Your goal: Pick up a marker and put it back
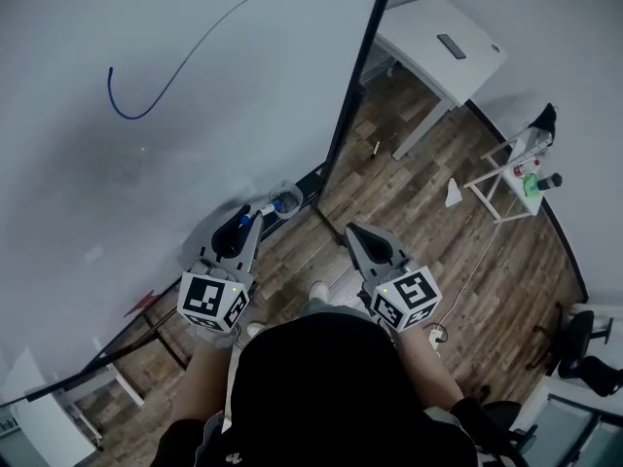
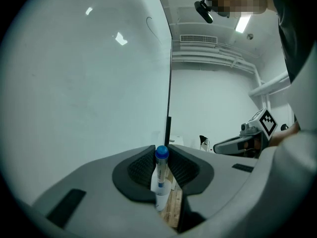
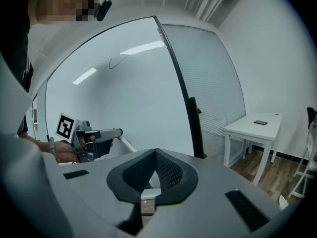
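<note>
The left tongs [image 2: 161,155] are clenched on a marker [image 2: 159,175]. It stands upright between the ribbed pads, with its blue cap [image 2: 161,152] at the top, level with the tips. In the head view the marker sticks out past the tips. Its blue end lies just beside a small clear cup [image 1: 288,198] at the lower right corner of the whiteboard [image 1: 195,86].

The right tongs [image 3: 155,155] are clenched with nothing in them. Their tips meet, and only floor shows through the gap below. They are held to the right of the left pair, near it but apart, over the wooden floor [image 1: 428,222].

The whiteboard fills the left of the scene and carries a curved blue line [image 1: 128,116]. Far to the right a white table [image 1: 428,17] stands by the wall with a small dark thing [image 1: 451,46] lying on it.
</note>
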`<state>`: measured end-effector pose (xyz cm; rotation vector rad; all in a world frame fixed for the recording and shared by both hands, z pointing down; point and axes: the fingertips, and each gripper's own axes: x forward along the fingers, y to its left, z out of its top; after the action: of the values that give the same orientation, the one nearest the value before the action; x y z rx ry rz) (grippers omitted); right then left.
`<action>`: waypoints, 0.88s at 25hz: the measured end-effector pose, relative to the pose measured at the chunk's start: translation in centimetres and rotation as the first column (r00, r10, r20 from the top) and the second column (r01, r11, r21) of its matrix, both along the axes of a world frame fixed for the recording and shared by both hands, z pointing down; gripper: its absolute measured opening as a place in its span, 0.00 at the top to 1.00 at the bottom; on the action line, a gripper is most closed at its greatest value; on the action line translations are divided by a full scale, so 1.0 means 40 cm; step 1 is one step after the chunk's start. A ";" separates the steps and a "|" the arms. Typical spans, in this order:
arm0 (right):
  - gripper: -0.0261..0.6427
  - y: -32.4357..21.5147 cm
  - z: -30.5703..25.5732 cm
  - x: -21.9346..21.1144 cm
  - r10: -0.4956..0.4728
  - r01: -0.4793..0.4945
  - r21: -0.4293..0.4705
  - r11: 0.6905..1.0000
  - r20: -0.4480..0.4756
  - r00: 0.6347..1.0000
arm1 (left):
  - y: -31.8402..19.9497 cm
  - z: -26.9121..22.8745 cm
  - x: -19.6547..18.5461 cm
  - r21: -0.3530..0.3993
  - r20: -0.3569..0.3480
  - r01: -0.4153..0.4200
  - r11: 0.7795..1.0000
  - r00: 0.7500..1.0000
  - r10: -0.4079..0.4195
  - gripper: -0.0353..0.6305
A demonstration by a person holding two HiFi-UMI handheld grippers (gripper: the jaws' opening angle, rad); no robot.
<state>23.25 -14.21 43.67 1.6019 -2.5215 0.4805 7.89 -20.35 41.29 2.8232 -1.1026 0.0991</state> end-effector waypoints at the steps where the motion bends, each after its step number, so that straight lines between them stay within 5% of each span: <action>1: 0.92 0.000 0.001 0.017 0.010 -0.010 -0.003 1.000 -0.001 1.000 | -0.008 0.008 0.018 -0.003 0.002 -0.007 1.000 1.000 0.007 0.82; 22: 0.92 0.040 0.072 0.171 0.110 -0.112 -0.080 0.990 -0.027 0.994 | -0.053 0.243 0.142 -0.096 0.148 -0.051 0.994 0.987 0.065 0.82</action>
<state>30.09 -12.59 46.53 1.7134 -2.3729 0.5664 13.56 -22.48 50.99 2.8047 -1.0145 0.3650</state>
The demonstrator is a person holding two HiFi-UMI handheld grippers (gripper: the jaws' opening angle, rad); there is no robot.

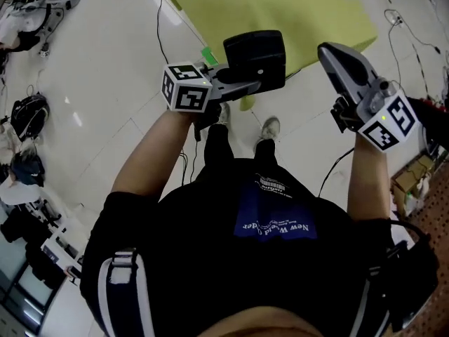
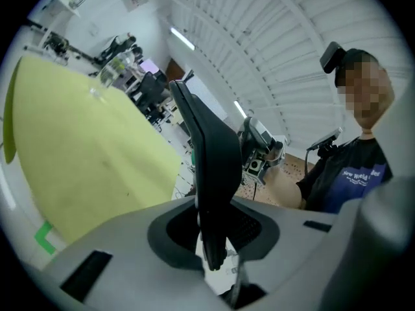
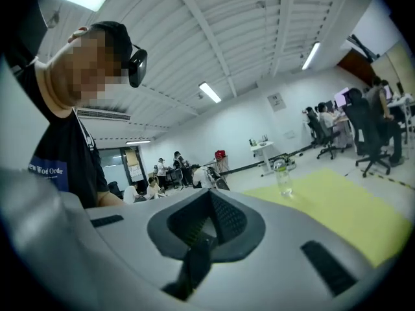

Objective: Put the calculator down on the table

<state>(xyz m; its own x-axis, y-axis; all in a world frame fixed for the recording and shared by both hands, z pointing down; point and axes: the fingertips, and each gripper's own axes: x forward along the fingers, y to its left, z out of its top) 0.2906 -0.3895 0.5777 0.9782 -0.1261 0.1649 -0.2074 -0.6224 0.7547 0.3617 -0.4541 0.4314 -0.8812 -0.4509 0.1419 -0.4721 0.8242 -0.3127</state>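
The left hand-held gripper (image 1: pixel 247 83) is clamped on the calculator (image 1: pixel 255 58), which stands edge-on between its jaws (image 2: pixel 209 167), raised in the air above the near edge of the yellow-green worktop (image 1: pixel 280 5). The right hand-held gripper (image 1: pixel 337 53) is raised beside it, its jaws together with nothing between them (image 3: pixel 207 225).

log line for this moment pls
left gripper: shut on calculator | calculator: in the air by the table edge, not yet down | right gripper: shut, empty
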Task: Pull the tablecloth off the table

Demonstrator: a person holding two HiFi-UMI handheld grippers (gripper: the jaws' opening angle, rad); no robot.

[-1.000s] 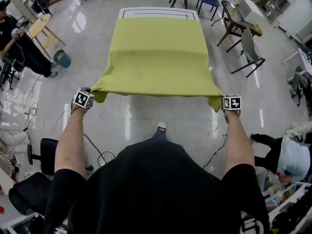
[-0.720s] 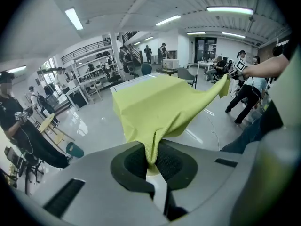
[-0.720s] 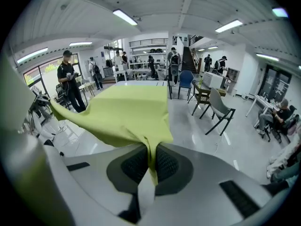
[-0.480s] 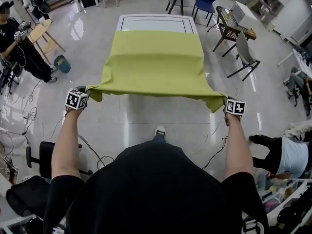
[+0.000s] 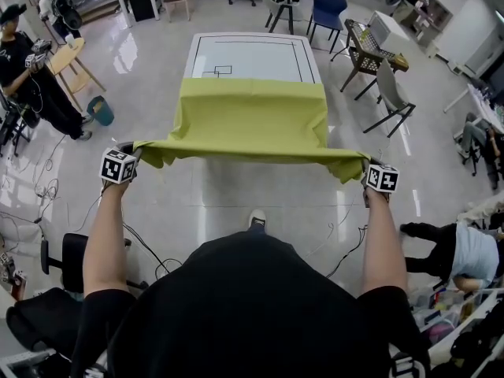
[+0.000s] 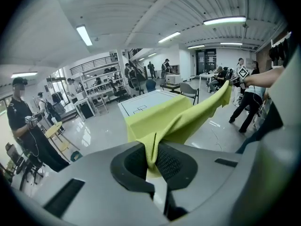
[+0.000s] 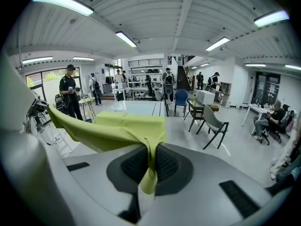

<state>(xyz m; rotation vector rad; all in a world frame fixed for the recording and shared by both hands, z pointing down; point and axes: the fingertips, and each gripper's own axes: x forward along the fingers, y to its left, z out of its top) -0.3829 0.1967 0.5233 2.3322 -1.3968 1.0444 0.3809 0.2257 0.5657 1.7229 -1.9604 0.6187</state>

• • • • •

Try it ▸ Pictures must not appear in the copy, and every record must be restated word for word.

Solution ▸
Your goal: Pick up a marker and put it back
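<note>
The left tongs [image 2: 161,155] are clenched on a marker [image 2: 159,175]. It stands upright between the ribbed pads, with its blue cap [image 2: 161,152] at the top, level with the tips. In the head view the marker sticks out past the tips. Its blue end lies just beside a small clear cup [image 1: 288,198] at the lower right corner of the whiteboard [image 1: 195,86].

The right tongs [image 3: 155,155] are clenched with nothing in them. Their tips meet, and only floor shows through the gap below. They are held to the right of the left pair, near it but apart, over the wooden floor [image 1: 428,222].

The whiteboard fills the left of the scene and carries a curved blue line [image 1: 128,116]. Far to the right a white table [image 1: 428,17] stands by the wall with a small dark thing [image 1: 451,46] lying on it.
</note>
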`<state>`: measured end-effector pose (xyz cm; rotation vector rad; all in a world frame fixed for the recording and shared by both hands, z pointing down; point and axes: the fingertips, and each gripper's own axes: x forward along the fingers, y to its left, z out of its top; after the action: of the values that give the same orientation, the one nearest the value before the action; x y z rx ry rz) (grippers omitted); right then left.
`<action>`: waypoints, 0.88s at 25hz: the measured end-effector pose, relative to the pose measured at the chunk's start: translation in centimetres and rotation as the first column (r00, r10, r20 from the top) and the second column (r01, r11, r21) of its matrix, both along the axes of a world frame fixed for the recording and shared by both hands, z pointing down; gripper: its absolute measured opening as a place in its span, 0.00 at the top to 1.00 at the bottom; on the action line, a gripper is most closed at its greatest value; on the action line translations are divided by a full scale, so 1.0 means 40 cm; step 1 is one step after the chunk's start. A ";" separates the steps and a "|" the arms. Typical spans, in this order:
arm0 (right):
  - gripper: -0.0261..0.6427
  - y: -32.4357..21.5147 cm
  - z: -30.5703..25.5732 cm
  - x: -21.9346..21.1144 cm
  - r10: -0.4956..0.4728
  - r01: -0.4793..0.4945
  - r21: -0.4293..0.4705
  - r11: 0.6905..1.0000
  - r20: -0.4480..0.4756
  - r00: 0.6347..1.0000
arm1 (left):
  - y: -31.8402..19.9497 cm
  - z: -26.9121..22.8745 cm
  - x: -19.6547..18.5461 cm
  - r21: -0.3530..0.3993
  - r20: -0.3569..0.3480
  - r01: -0.4153..0.4200
  - r11: 0.7795..1.0000
  - r00: 0.7500..1.0000
  - r10: -0.4079..0.4195
  - gripper: -0.0353..0.6305
A demonstration by a person holding two HiFi-UMI handheld grippers (gripper: the jaws' opening angle, rad); no robot.
<state>23.25 -14.21 43.67 1.6019 -2.5215 0.4805 7.89 -20.35 41.29 2.8232 -1.1026 0.0991</state> end-effector waypoints at the steps where the motion bends, each after its step number, so that straight lines between them stay within 5% of each span: <action>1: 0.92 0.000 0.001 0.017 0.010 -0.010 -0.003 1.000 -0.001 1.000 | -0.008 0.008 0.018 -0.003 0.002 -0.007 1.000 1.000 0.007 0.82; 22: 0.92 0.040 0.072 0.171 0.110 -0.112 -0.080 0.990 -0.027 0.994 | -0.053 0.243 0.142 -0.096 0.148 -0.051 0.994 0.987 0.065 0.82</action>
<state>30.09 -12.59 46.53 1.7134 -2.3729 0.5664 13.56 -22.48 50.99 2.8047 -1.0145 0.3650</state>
The demonstrator is a person holding two HiFi-UMI handheld grippers (gripper: the jaws' opening angle, rad); there is no robot.


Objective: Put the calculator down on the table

<state>(xyz m; its own x-axis, y-axis; all in a world frame fixed for the recording and shared by both hands, z pointing down; point and axes: the fingertips, and each gripper's own axes: x forward along the fingers, y to its left, z out of its top) 0.2906 -0.3895 0.5777 0.9782 -0.1261 0.1649 -0.2074 -0.6224 0.7547 0.3617 -0.4541 0.4314 -0.8812 -0.4509 0.1419 -0.4721 0.8242 -0.3127</state>
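The left hand-held gripper (image 1: pixel 247 83) is clamped on the calculator (image 1: pixel 255 58), which stands edge-on between its jaws (image 2: pixel 209 167), raised in the air above the near edge of the yellow-green worktop (image 1: pixel 280 5). The right hand-held gripper (image 1: pixel 337 53) is raised beside it, its jaws together with nothing between them (image 3: pixel 207 225).

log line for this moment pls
left gripper: shut on calculator | calculator: in the air by the table edge, not yet down | right gripper: shut, empty
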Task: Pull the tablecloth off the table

Demonstrator: a person holding two HiFi-UMI handheld grippers (gripper: the jaws' opening angle, rad); no robot.

[-1.000s] 
[-0.720s] 
[-0.720s] 
[-0.480s] 
[+0.000s] 
[+0.000s] 
[+0.000s] 

<state>(xyz m; rotation vector rad; all in a world frame fixed for the recording and shared by both hands, z pointing down; point and axes: the fingertips, and each gripper's own axes: x forward along the fingers, y to its left, z out of its top) -0.3829 0.1967 0.5233 2.3322 -1.3968 1.0444 0.3809 0.2257 0.5657 1.7229 -1.9604 0.6187</state>

Nothing else is required to complete this exercise.